AWS Case Study: Amazon.com
Amazon.com is the world’s largest online retailer. In 2011, Amazon.com switched from tape backup to using Amazon Simple Storage Service (Amazon S3) for backing up the majority of its Oracle databases. This strategy reduces complexity and capital expenditures, provides faster backup and restore performance, eliminates tape capacity planning for backup and archive, and frees up administrative staff for higher value operations. The company was able to replace their backup tape infrastructure with cloud-based Amazon S3 storage, eliminate backup software, and experienced a 12X performance improvement, reducing restore time from around 15 hours to 2.5 hours in select scenarios.
As Amazon.com grows larger, the sizes of their Oracle databases continue to grow, and so does the sheer number of databases they maintain. This has caused growing pains related to backing up legacy Oracle databases to tape and led to the consideration of alternate strategies including the use of Cloud services of Amazon Web Services (AWS), a subsidiary of Amazon.com. Some of the business challenges Amazon.com faced included:
- Utilization and capacity planning is complex, and time and capital expense budget are at a premium. Significant capital expenditures were required over the years for tape hardware, data center space for this hardware, and enterprise licensing fees for tape software. During that time, managing tape infrastructure required highly skilled staff to spend time with setup, certification and engineering archive planning instead of on higher value projects. And at the end of every fiscal year, projecting future capacity requirements required time consuming audits, forecasting, and budgeting.

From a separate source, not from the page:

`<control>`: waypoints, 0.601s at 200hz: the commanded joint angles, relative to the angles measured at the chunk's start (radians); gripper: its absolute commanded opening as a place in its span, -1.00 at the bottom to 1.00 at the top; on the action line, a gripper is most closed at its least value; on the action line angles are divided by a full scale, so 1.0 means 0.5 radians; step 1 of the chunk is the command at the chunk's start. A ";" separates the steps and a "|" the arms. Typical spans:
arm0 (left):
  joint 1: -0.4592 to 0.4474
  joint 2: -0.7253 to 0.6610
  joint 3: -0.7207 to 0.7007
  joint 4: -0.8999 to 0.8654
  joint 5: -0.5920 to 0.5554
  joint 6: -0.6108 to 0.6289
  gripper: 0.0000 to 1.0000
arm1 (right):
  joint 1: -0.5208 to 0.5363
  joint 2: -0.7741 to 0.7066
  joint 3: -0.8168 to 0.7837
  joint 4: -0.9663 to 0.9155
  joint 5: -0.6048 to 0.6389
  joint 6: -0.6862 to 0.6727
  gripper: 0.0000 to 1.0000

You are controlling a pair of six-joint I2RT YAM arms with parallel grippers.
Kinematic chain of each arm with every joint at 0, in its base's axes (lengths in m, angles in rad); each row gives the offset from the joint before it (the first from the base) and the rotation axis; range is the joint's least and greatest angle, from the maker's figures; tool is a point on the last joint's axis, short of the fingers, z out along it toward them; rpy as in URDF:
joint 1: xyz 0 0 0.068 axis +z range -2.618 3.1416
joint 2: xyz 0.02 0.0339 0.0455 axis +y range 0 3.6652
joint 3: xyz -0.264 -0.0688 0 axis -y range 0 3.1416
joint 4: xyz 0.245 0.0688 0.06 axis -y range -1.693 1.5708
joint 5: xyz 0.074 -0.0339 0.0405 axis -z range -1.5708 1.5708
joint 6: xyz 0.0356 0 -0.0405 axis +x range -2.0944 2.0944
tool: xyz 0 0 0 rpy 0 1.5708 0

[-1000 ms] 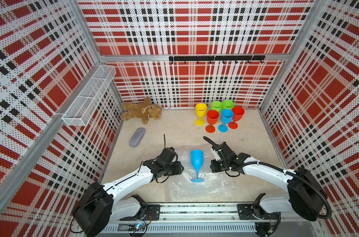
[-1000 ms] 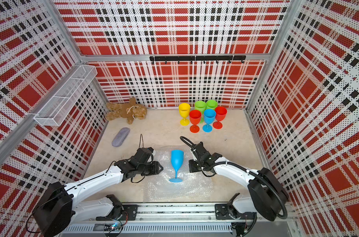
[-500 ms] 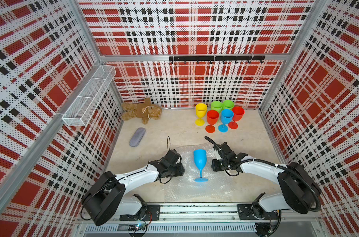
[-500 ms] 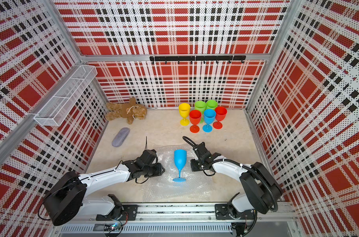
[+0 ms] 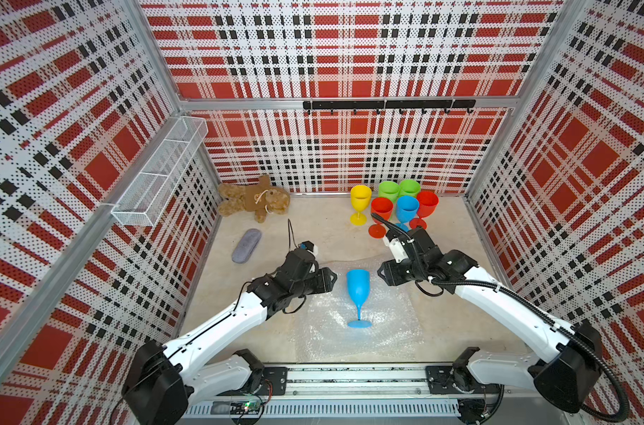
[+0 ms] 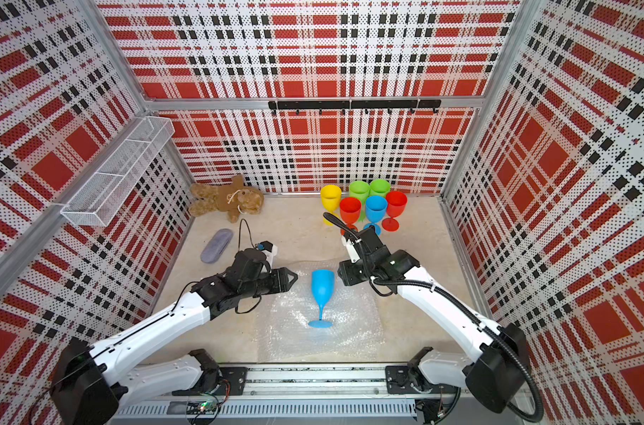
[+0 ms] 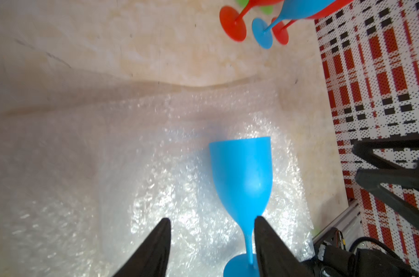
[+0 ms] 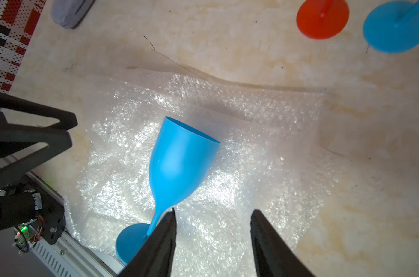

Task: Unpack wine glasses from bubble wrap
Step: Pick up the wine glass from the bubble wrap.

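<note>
Showing a blue wine glass [image 5: 358, 290] unwrapped and upright on its round foot, in the middle of the bubble wrap [image 5: 390, 331] spread flat at the front of the bench [image 5: 324, 235]. Flanked by the left end effector [image 7: 212, 218] and the right end effector [image 8: 213, 210], jaws parted on both and nothing held, each near the bowl but apart from it. Grouped at the back of the bench, well apart: six more wine glasses [image 5: 407, 208], one yellow, two green, two red, one blue, all standing. Appears light, stiff and smooth, of opaque moulded plastic with a tapered bowl and thin stem; probably hard to break, yet top-heavy and easy to tip on the soft sheet. Best taken around the lower bowl or the stem just beneath, squarely and gently, given a glossy curved wall apt to slip. Clear, shiny, dimpled and limp, by contrast, the wrap; likely to cling, crumple or drag along, so better pinched at a free edge.
</note>
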 commanded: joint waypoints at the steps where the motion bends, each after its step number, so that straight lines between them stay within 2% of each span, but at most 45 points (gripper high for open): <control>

- The cost of backup software required to support multiple tape devices sneaks up on you. Tape robots provide basic read/write capability, but in order to fully utilize them, you must invest in proprietary tape backup software. For Amazon.com, the cost of the software had been high, and added significantly to overall backup costs. The cost of this software was an ongoing budgeting pain point, but one that was difficult to address as long as backups needed to be written to tape devices.
- Maintaining reliable backups and being fast and efficient when retrieving data requires a lot of time and effort with tape. When data needs to be durably stored on tape, multiple copies are required. When everything is working correctly, and there is minimal contention for tape resources, the tape robots and backup software can easily find the required data. However, if there is a hardware failure, human intervention is necessary to restore from tape. Contention for tape drives resulting from multiple users’ tape requests slows down restore processes even more. This adds to the recovery time objective (RTO) and makes achieving it more challenging compared to backing up to Cloud storage.
Why Amazon Web Services
Amazon.com initiated the evaluation of Amazon S3 for economic and performance improvements related to data backup. As part of that evaluation, they considered security, availability, and performance aspects of Amazon S3 backups. Amazon.com also executed a cost-benefit analysis to ensure that a migration to Amazon S3 would be financially worthwhile. That cost benefit analysis included the following elements:
- Performance advantage and cost competitiveness. It was important that the overall costs of the backups did not increase. At the same time, Amazon.com required faster backup and recovery performance. The time and effort required for backup and for recovery operations proved to be a significant improvement over tape, with restoring from Amazon S3 running from two to twelve times faster than a similar restore from tape. Amazon.com required any new backup medium to provide improved performance while maintaining or reducing overall costs. Backing up to on-premises disk based storage would have improved performance, but missed on cost competitiveness. Amazon S3 Cloud based storage met both criteria.
- Greater durability and availability. Amazon S3 is designed to provide 99.999999999% durability and 99.99% availability of objects over a given year. Amazon.com compared these figures with those observed from their tape infrastructure, and determined that Amazon S3 offered significant improvement.
- Less operational friction. Amazon.com DBAs had to evaluate whether Amazon S3 backups would be viable for their database backups. They determined that using Amazon S3 for backups was easy to implement because it worked seamlessly with Oracle RMAN.
- Strong data security. Amazon.com found that AWS met all of their requirements for physical security, security accreditations, and security processes, protecting data in flight, data at rest, and utilizing suitable encryption standards.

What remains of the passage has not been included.